İHRACATTA TARİHİN EN YÜKSEK SEVİYESİ
İki ülke arasındaki siyasi anlaşmazlıkların çözümüne yönelik iyi niyet taşıyan girişimlerin olması ticari ilişkilerin geliştirilmesi bakımından da daha uygun bir ortam vadetmektedir. Zira 2021 rakamlarına göre Türkiye’nin Mısır’a ihracatı önceki yıla göre yüzde 44 artışla 4,5 milyar dolara ulaşmış, iki ülke arasındaki dış ticaret hacmi ise yüzde 39 artışla 6,7 milyar doları aşmıştır. 2021 rakamlarına göre Türkiye-Mısır ticaret hacmi tarihin en yüksek seviyesine ulaşmıştır. Gelecek yıllarda iki ülke arasındaki ticari hacmin 20 Milyar dolar seviyesine çıkacağı tahmin edilmektedir.

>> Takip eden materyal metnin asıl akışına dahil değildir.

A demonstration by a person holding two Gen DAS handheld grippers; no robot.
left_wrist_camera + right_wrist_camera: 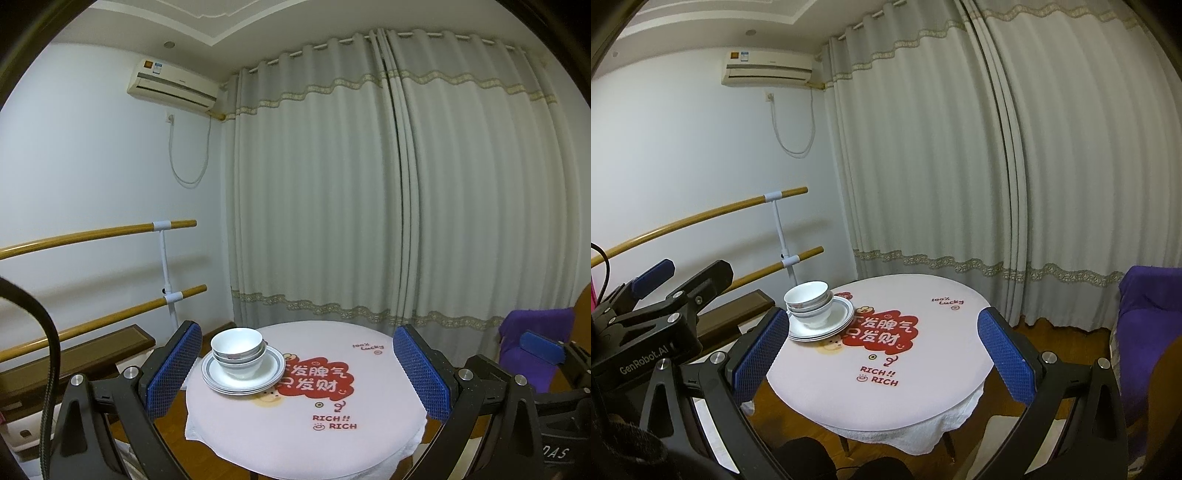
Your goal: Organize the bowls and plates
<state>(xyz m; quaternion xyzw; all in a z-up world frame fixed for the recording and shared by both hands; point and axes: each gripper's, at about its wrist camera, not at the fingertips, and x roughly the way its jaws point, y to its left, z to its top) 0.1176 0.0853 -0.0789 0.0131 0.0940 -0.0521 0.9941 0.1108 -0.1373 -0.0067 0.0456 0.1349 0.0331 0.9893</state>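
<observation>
Pretty dim, flat indoor light in both views with a cool greyish cast, and nothing casts a hard shadow, just soft ones under the stacked white ceramic bowls (pixel 238 350) and the two wooden wall rails (pixel 701 218). Heavy fisheye bending curves the pleated pale grey curtains (pixel 388 184), black vignette fills the corners, and focus stays decently sharp throughout.

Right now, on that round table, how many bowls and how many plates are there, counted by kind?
Bowls: 3, nested, going by the visible rims.
Plates: 3, stacked under the bowls, going by the visible edges.
Total: 6 pieces, all in one pile on the table.
</observation>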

Mısır'da Türk yatırımcılara ait çok sayıda fabrika bulunmaktadır. Bu fabrikalarda, hazır giyim, gıda maddeleri, iplik, elektrikli ev aletleri üretilmekte ve çok sayıda Mısırlı işçi bu fabrikalarda çalışmaktadır. Sayısı 200’ü bulan Türk şirketlerinin Mısır’da yaptıkları yatırımın 2 milyar dolar gibi yüksek bir tutara eriştiğini ve binlerce Mısırlıya istihdam olanağı sağladığını düşünürsek, Mısır tarafının Türkiye’nin siyasi hassasiyetlerini ciddiye alması gerektiği ortadadır. Mısır, 2005 yılında Türkiye ile imzaladığı serbest ticaret anlaşmasının kendi çıkarları açısından sağladığı getirileri göz ardı etmemeli, halkı Müslüman iki ülkenin çıkarlarını tehlikeye atmayacak şekilde Türkiye’nin bilhassa Doğu Akdeniz enerji kaynakları üzerindeki hakkını teslim edecek adımlar atmalıdır. Doğu Akdeniz’in her iki yakasının sakinlerinin bölgesel düzeyde alacakları inisiyatif bölgesel sorunların çözülmesi noktasında da yararlı sonuçlar doğuracaktır.